Nous avons également fait le constat qu’au sortir de l’Accord pour la paix et la réconciliation, il y a des attendus au plan institutionnel… Il reste entendu qu’une Constitution, comme toute œuvre humaine, est perfectible. Il est bon qu’au bout d’un moment, l’on puisse revoir la copie et convenir des changements opportuns à apporter. C’est cela qui a motivé ce projet de révision constitutionnelle qui est de la prérogative du chef de l’Etat et de l’Assemblée nationale (…) l’Assemblée a adopté le projet de révision constitutionnelle.

Après le vote qui était favorable à l’exercice, l’opposition républicaine a estimé devoir ester en justice. Elle a saisi la Cour constitutionnelle, laquelle a rendu un avis et un arrêt. Je crois que jusqu’à preuve du contraire, l’avis de la Cour constitutionnelle n’est pas susceptible de recours. Voici la phase à laquelle nous nous retrouvons aujourd’hui.

La Cour constitutionnelle a estimé que la révision est tout à fait constitutionnellement recevable, mais qu’il y a, çà et là, des aspects à revoir. C’est ce qui est en cours aujourd’hui (…) Je le dis très clairement, nul ne peut s’opposer à l’exercice de ce droit sans violer la loi. Dès lors, je vais encore appeler chacun à la raison, chacun à savoir garder ses raisons et faire en sorte que notre vivre ensemble, notre devoir aujourd’hui d’être ensemble au chevet du Mali se confirme… »

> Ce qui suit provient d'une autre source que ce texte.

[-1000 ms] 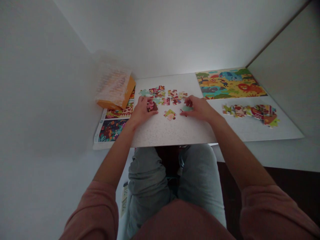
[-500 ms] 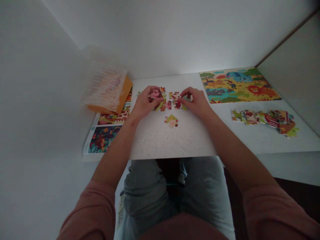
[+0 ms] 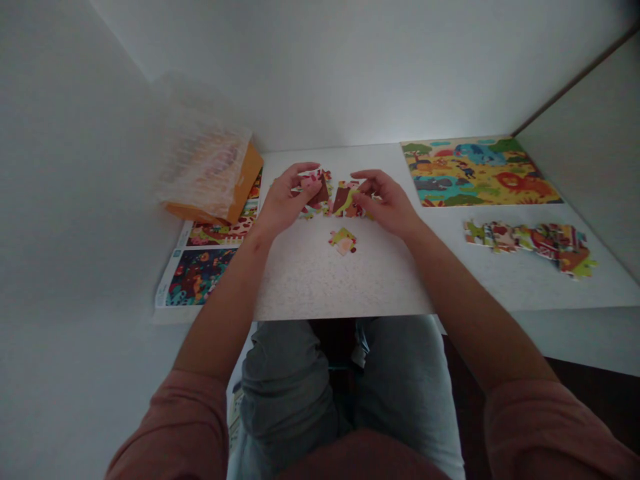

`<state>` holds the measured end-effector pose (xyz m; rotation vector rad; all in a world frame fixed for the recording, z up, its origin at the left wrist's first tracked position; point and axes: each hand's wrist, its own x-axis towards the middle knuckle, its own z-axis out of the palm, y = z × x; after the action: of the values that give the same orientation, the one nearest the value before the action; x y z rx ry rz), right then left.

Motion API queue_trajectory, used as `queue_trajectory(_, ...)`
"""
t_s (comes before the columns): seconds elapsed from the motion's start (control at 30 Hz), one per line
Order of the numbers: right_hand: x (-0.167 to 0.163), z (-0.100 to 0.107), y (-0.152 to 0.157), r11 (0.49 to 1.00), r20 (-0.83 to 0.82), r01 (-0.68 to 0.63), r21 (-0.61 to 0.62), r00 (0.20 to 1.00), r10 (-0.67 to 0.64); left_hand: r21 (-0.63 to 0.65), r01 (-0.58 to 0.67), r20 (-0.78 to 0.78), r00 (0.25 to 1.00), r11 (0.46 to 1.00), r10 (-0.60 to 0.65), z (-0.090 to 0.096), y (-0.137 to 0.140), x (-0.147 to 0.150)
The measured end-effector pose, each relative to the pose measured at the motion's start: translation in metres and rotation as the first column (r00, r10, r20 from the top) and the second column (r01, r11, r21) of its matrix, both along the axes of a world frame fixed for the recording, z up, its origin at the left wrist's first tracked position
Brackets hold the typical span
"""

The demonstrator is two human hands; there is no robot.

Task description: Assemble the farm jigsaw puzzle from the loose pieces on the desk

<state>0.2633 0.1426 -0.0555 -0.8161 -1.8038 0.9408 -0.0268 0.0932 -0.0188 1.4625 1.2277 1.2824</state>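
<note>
Spotted a knobbly puzzle piece (image 3: 343, 241) flat on the speckled white desk (image 3: 345, 287), good as the dial's hub. Pinched at eleven o'clock: a brown-and-pink piece (image 3: 317, 193), tight in the grip of the left hand (image 3: 285, 197), outline half lost behind thumb and fingers! Touched at twelve, with the right hand (image 3: 390, 203), a brown-and-green piece (image 3: 343, 199); could not tell a closed grip from a resting one. Glimpsed bright pieces (image 3: 327, 177) beneath, too covered to count. Made out crinkly, translucent plastic (image 3: 207, 167), blurred, over a boxy orange pack (image 3: 250, 180) at ten; at nine, a printed sheet (image 3: 203, 270), partly under the left forearm (image 3: 223, 293); at two, a smooth rectangular animal picture (image 3: 480, 172); at three, an overlapping jigsaw row (image 3: 530, 245).
</note>
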Motion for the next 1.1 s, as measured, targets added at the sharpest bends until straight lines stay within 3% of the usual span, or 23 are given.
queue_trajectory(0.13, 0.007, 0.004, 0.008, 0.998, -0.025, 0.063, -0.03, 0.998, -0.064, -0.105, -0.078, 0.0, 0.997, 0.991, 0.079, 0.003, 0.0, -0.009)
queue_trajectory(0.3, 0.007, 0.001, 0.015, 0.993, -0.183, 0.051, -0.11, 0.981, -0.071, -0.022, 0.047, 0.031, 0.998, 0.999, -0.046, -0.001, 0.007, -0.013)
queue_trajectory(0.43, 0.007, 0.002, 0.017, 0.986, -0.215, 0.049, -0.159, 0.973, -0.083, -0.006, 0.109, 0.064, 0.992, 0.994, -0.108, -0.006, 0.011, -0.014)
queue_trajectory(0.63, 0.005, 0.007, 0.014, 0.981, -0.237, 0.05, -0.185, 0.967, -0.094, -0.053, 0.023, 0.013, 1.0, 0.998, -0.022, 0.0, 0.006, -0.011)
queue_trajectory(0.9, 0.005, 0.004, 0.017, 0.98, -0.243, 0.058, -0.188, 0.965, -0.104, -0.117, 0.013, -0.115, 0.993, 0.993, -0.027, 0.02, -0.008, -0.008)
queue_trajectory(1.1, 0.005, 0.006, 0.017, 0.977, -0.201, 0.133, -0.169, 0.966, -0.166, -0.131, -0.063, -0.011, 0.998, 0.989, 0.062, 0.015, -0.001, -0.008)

Cependant, le lundi 06 août dernier, avant cette déclaration du président de la République, les membres la plateforme « An Tè, A Bana-Touche pas à ma constitution ! », au cours d’une assemblée générale, ont décidé d’accélérer leur démarche pour obtenir le retrait de ladite révision. Et pour cela, la plateforme a lancé un ultimatum au président IBK. Est-ce une réponse du berger à la bergère ? L’on est tenté de le croire !

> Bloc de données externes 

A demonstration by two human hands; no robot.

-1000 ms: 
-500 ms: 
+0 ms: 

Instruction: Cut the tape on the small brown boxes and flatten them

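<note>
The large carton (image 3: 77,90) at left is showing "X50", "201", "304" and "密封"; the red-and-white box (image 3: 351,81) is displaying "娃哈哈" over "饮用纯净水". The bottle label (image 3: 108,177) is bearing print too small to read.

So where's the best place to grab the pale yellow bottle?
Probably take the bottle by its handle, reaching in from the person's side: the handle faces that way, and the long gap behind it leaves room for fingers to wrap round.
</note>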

Au-delà, qu’est-ce qui motive (réellement) le président IBK à faire, coûte que coûte, cette révision, alors qu’une grande frange de la population s’y oppose ? Ou ne sont-ils pas des Maliens pour le chef de l’Etat ?

Par ailleurs, pour Ibrahim Boubacar Keïta, la paix est et doit être l’objet essentiel. « Ce qui est fait dans le cadre cette révision constitutionnelle participe à cette recherche de paix, car il faut le dire, c’est bien évidemment dans la suite de l’application de l’Accord pour la paix et la réconciliation au Mali que cette révision est envisagée… », dit-il.

Hors, depuis la signature du soi-disant Accord de paix (mai 2015), la situation sécuritaire ne cesse de se détériorer dans les régions nord et gagne du terrain vers le centre du pays, avec de nombreuses pertes en vies humaines.